The respective sides would retreat to the locker rooms. Taylor said that he didn’t feel a directive to return to play, there was no push for anything to happen, but no one was ready to even consider returning to the field. But it didn’t come until after Taylor and Sean McDermott met.

Instead of playing telephone from opposite sides of the field, Taylor and McDermott, the Bills head coach, met on the far sideline in order to ensure that all discussions — all decisions — were made together.

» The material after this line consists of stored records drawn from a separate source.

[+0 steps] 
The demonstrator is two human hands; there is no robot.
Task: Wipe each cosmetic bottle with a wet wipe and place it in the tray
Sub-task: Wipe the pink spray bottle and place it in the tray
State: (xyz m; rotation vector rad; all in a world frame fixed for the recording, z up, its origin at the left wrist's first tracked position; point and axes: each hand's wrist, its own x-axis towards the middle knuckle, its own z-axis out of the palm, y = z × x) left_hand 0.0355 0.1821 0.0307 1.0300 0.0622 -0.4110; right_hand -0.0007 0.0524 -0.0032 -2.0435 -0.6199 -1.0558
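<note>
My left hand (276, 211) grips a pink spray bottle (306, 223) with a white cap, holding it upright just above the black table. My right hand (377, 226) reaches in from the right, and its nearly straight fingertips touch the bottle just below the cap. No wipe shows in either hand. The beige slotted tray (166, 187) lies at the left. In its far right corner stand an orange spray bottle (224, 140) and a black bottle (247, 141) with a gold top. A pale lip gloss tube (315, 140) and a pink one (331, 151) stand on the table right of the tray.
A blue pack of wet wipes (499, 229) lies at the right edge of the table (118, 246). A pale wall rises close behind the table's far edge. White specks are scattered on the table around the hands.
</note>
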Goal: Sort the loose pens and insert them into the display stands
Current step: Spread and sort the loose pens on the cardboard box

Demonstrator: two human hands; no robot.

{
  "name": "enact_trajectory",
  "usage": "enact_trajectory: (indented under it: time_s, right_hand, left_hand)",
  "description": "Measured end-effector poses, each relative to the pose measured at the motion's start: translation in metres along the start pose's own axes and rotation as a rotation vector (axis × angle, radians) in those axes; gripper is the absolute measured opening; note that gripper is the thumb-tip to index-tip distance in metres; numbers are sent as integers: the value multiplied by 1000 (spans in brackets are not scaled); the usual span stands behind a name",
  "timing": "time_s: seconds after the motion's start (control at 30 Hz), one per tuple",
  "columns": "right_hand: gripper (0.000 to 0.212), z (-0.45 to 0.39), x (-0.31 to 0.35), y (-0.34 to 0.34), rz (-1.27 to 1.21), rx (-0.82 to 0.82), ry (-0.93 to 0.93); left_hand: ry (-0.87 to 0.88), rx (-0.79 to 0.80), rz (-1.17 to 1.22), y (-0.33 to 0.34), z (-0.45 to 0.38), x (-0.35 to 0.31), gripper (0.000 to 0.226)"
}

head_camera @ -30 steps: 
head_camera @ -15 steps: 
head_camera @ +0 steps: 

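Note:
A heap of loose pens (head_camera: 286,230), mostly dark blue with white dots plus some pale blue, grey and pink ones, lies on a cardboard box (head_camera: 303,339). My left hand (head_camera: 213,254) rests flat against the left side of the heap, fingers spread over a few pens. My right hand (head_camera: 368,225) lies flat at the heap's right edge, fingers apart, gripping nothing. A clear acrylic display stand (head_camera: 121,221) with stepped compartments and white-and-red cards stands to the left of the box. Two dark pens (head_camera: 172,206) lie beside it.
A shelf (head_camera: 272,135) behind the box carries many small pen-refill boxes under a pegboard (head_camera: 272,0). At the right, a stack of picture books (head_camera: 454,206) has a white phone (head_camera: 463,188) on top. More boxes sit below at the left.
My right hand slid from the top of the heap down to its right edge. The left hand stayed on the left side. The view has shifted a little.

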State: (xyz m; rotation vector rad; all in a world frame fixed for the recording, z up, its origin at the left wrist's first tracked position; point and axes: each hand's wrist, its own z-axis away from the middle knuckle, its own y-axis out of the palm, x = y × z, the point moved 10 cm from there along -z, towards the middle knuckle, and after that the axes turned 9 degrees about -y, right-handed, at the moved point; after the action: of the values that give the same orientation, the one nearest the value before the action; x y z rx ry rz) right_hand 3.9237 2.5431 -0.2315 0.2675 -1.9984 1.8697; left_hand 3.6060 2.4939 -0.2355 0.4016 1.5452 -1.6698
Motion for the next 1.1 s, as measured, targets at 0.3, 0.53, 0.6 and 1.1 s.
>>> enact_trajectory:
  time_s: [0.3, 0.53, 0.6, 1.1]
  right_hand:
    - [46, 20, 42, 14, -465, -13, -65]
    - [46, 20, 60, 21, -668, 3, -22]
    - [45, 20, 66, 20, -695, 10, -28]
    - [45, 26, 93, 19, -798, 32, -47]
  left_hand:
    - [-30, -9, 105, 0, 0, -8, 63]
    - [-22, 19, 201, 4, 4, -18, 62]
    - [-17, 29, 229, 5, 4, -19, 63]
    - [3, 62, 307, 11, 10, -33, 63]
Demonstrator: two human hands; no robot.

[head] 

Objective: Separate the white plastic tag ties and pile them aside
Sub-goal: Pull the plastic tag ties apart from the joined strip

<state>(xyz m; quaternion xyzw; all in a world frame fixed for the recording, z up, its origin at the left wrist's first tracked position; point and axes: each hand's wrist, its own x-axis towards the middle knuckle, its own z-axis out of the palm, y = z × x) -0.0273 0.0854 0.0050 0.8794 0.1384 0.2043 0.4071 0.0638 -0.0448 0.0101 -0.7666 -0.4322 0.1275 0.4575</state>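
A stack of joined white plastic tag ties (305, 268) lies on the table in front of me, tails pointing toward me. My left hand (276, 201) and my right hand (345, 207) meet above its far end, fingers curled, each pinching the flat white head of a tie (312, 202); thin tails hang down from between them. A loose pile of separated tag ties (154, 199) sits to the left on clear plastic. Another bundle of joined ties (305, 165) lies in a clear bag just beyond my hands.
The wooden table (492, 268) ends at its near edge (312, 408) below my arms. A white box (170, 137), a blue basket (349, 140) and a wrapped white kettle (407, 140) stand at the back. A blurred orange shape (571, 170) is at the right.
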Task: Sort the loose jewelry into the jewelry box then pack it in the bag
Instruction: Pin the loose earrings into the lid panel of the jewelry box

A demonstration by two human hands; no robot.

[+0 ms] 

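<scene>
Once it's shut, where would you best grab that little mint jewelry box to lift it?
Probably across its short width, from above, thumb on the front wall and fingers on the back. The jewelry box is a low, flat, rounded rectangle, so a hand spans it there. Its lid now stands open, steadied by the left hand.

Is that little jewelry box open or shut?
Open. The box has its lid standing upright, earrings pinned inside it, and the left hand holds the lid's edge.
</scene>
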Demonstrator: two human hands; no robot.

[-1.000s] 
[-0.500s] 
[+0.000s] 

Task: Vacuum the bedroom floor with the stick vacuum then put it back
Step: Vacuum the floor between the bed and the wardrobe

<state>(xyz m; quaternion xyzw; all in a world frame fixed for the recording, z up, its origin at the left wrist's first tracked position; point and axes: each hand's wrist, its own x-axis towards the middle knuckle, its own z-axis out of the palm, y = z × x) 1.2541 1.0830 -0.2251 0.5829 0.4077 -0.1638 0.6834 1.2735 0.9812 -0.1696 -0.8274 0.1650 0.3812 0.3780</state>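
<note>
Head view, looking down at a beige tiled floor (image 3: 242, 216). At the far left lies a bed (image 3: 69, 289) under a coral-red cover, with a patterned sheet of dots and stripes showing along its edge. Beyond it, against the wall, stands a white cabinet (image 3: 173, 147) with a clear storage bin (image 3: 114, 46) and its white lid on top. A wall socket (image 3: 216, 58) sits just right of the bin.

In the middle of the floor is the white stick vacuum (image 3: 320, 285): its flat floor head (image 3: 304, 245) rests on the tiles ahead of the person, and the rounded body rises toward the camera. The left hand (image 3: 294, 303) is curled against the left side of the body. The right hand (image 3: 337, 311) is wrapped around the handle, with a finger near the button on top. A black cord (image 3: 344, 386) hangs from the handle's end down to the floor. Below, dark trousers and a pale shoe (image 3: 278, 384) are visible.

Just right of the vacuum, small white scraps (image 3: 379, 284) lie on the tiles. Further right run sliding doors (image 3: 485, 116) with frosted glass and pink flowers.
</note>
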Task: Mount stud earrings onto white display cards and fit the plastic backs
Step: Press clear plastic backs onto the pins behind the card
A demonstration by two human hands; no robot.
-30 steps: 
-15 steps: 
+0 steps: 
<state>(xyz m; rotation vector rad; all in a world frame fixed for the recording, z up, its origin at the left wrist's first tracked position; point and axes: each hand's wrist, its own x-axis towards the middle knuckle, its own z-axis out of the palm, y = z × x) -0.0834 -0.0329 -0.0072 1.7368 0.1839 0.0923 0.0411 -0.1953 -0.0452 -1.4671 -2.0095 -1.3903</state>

“And I won’t disclose any of the private conversations Sean and I had except for this: when I got over there, the first thing he said was, ‘I need to be at the hospital with Damar, and I shouldn’t be coaching this game.’ That, to me, provides all the clarity.

“Unprecedented is the word that gets thrown out a lot about this situation and it is, but in that moment, he really showed who he was. All his focus was being there for Damar being there for his family.”

McDermott — and the entire Bills team for that matter — was focused on Hamlin. For obvious reasons. But it didn’t stop there. The Bengals captains — Joe Burrow, DJ Reader, Ted Karras and Joe Mixon — came to Taylor to see about heading over to the visiting locker room.

Taylor didn’t know what to think at first. He didn’t know if it was appropriate considering the circumstances, but he relayed the message to McDermott. And the Bills captains — Josh Allen, Stefon Diggs, Mitch Morse and Jordan Poyer — readily welcomed the Bengals into the locker room.

As Taylor watched the sides interact, not as opposing sides but as men who share bonds only the NFL can offer, he immediately realized that it was meant to be. Both sides needed each other in the moment.

On a traumatic night, the Bills and Bengals came together in support of Hamlin. And Taylor made sure to thank everyone — the medical professionals, the Bills and Bengals athletic trainers and doctors, the paramedics, the emergency response teams, the University of Cincinnati Medical Center doctors, nurses and security, the officiating crews — for the response in stepping up when called upon.

“It’s bigger than football obviously,” Taylor said. “It’s taking care of people. I think Cincinnati and Buffalo are very similar in that way. It’s just the communities and the way the people are.”